For this exercise, restate the data below with no change at all.

> _PROVIDED DATA_:
----------------

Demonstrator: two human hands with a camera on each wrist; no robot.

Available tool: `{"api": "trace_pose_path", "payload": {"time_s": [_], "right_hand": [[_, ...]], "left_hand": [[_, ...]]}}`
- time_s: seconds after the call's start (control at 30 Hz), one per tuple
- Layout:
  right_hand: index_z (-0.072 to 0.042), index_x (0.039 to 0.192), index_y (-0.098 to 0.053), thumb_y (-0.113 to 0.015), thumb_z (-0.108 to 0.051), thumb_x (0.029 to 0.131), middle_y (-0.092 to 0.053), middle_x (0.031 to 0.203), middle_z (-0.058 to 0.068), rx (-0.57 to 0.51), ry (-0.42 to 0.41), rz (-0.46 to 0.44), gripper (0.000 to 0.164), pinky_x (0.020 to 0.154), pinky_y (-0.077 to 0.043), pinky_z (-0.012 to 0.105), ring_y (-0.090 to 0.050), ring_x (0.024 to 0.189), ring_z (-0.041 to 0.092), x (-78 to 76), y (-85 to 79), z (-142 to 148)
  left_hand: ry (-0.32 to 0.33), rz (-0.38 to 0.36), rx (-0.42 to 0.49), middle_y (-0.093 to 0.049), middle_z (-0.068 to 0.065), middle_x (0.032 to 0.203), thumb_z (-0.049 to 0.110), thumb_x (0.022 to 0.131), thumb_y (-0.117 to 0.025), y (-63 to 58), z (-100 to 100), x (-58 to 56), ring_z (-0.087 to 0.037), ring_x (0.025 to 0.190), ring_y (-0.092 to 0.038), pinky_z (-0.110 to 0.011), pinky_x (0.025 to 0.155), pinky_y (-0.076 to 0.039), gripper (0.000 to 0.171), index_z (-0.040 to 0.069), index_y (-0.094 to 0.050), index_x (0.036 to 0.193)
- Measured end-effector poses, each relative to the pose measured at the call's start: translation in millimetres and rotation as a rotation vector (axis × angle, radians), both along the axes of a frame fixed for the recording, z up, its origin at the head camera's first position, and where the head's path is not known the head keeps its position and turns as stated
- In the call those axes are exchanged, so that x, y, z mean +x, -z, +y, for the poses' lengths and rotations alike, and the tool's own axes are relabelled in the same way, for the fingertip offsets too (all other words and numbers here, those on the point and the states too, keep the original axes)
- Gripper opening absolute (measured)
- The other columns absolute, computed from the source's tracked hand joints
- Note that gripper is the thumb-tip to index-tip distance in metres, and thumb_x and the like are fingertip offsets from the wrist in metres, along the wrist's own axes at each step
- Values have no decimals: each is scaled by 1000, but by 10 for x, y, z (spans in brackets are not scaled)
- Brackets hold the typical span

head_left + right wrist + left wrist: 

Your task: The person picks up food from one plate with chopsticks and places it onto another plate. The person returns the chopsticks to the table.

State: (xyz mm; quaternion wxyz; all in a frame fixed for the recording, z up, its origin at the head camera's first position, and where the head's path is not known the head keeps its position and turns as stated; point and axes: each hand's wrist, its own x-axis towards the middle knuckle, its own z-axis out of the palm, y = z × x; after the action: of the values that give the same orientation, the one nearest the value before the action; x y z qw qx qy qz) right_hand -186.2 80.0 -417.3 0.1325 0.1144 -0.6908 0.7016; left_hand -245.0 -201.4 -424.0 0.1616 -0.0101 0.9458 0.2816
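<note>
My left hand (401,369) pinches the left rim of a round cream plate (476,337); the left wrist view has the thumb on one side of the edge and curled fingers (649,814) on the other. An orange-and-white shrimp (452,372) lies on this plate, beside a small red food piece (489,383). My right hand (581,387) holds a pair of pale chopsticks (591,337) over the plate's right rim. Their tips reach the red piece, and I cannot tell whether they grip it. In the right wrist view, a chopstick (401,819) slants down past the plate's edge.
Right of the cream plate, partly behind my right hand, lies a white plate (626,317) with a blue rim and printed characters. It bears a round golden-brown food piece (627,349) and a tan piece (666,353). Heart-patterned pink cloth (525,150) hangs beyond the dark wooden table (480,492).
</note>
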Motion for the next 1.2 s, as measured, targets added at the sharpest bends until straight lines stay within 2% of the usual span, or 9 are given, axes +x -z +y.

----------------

> _REPLY TO THE TASK_:
Demonstrator: two human hands with a camera on each wrist; no robot.

Available tool: `{"api": "trace_pose_path", "payload": {"time_s": [_], "right_hand": [[_, ...]], "left_hand": [[_, ...]]}}`
- time_s: seconds after the call's start (control at 30 Hz), one per tuple
- Layout:
  right_hand: index_z (-0.072 to 0.042), index_x (0.039 to 0.192), index_y (-0.098 to 0.053), thumb_y (-0.113 to 0.015), thumb_z (-0.108 to 0.051), thumb_x (0.029 to 0.131), middle_y (-0.092 to 0.053), middle_x (0.031 to 0.203), middle_z (-0.058 to 0.068), rx (-0.57 to 0.51), ry (-0.42 to 0.41), rz (-0.46 to 0.44), gripper (0.000 to 0.164), pinky_x (0.020 to 0.154), pinky_y (-0.077 to 0.043), pinky_z (-0.012 to 0.105), ring_y (-0.090 to 0.050), ring_x (0.024 to 0.189), ring_z (-0.041 to 0.092), x (-78 to 76), y (-85 to 79), z (-142 to 148)
  left_hand: ry (-0.32 to 0.33), rz (-0.38 to 0.36), rx (-0.42 to 0.49), middle_y (-0.093 to 0.049), middle_z (-0.068 to 0.065), middle_x (0.032 to 0.203), thumb_z (-0.049 to 0.110), thumb_x (0.022 to 0.131), thumb_y (-0.117 to 0.025), y (-63 to 58), z (-100 to 100), x (-58 to 56), ring_z (-0.087 to 0.037), ring_x (0.025 to 0.190), ring_y (-0.092 to 0.038), pinky_z (-0.110 to 0.011), pinky_x (0.025 to 0.155), pinky_y (-0.076 to 0.039), gripper (0.000 to 0.171), index_z (-0.040 to 0.069), index_y (-0.094 to 0.050), index_x (0.036 to 0.193)
- Measured end-effector poses, each relative to the pose measured at the call's start: translation in millimetres and rotation as a rotation vector (axis × angle, radians), both along the axes of a frame fixed for the recording, z up, its origin at the head camera's first position, and where the head's path is not known the head keeps its position and turns as stated
- In the call those axes are exchanged, so that x, y, z mean +x, -z, +y, for the poses' lengths and rotations alike, and the tool's own axes are relabelled in the same way, for the fingertip offsets too (all other words and numbers here, those on the point and the states too, keep the original axes)
- Gripper opening absolute (measured)
- The other columns absolute, computed from the source's tracked hand joints
- Note that gripper is the thumb-tip to index-tip distance in metres, and thumb_x and the like are fingertip offsets from the wrist in metres, along the wrist's own axes at each step
- Values have no decimals: each is scaled by 1000, but by 10 for x, y, z (spans in brackets are not scaled)
- Brackets hold the typical span

head_left + right wrist + left wrist: 

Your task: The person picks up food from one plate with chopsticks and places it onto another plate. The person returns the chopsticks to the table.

State: (xyz mm; quaternion wxyz; all in a frame fixed for the recording, z up, its origin at the head camera's first position, and where the head's path is not known the head keeps its position and turns as stated; point and axes: each hand's wrist, its own x-axis towards the middle knuckle, its own z-axis out of the palm, y = z × x; after the action: of the values that give the same orientation, the one nearest the value before the action; x y z qw qx qy qz) right_hand -186.2 80.0 -417.3 0.1325 0.1144 -0.6908 0.7016; left_hand -245.0 -201.4 -424.0 0.1616 -0.0101 0.9458 0.2816
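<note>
My left hand (401,369) pinches the left rim of a round cream plate (476,337); the left wrist view has the thumb on one side of the edge and curled fingers (649,814) on the other. An orange-and-white shrimp (452,372) lies on this plate, beside a small red food piece (489,383). My right hand (581,387) holds a pair of pale chopsticks (591,337) over the plate's right rim. Their tips reach the red piece, and I cannot tell whether they grip it. In the right wrist view, a chopstick (401,819) slants down past the plate's edge.
Right of the cream plate, partly behind my right hand, lies a white plate (626,317) with a blue rim and printed characters. It bears a round golden-brown food piece (627,349) and a tan piece (666,353). Heart-patterned pink cloth (525,150) hangs beyond the dark wooden table (480,492).
</note>
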Motion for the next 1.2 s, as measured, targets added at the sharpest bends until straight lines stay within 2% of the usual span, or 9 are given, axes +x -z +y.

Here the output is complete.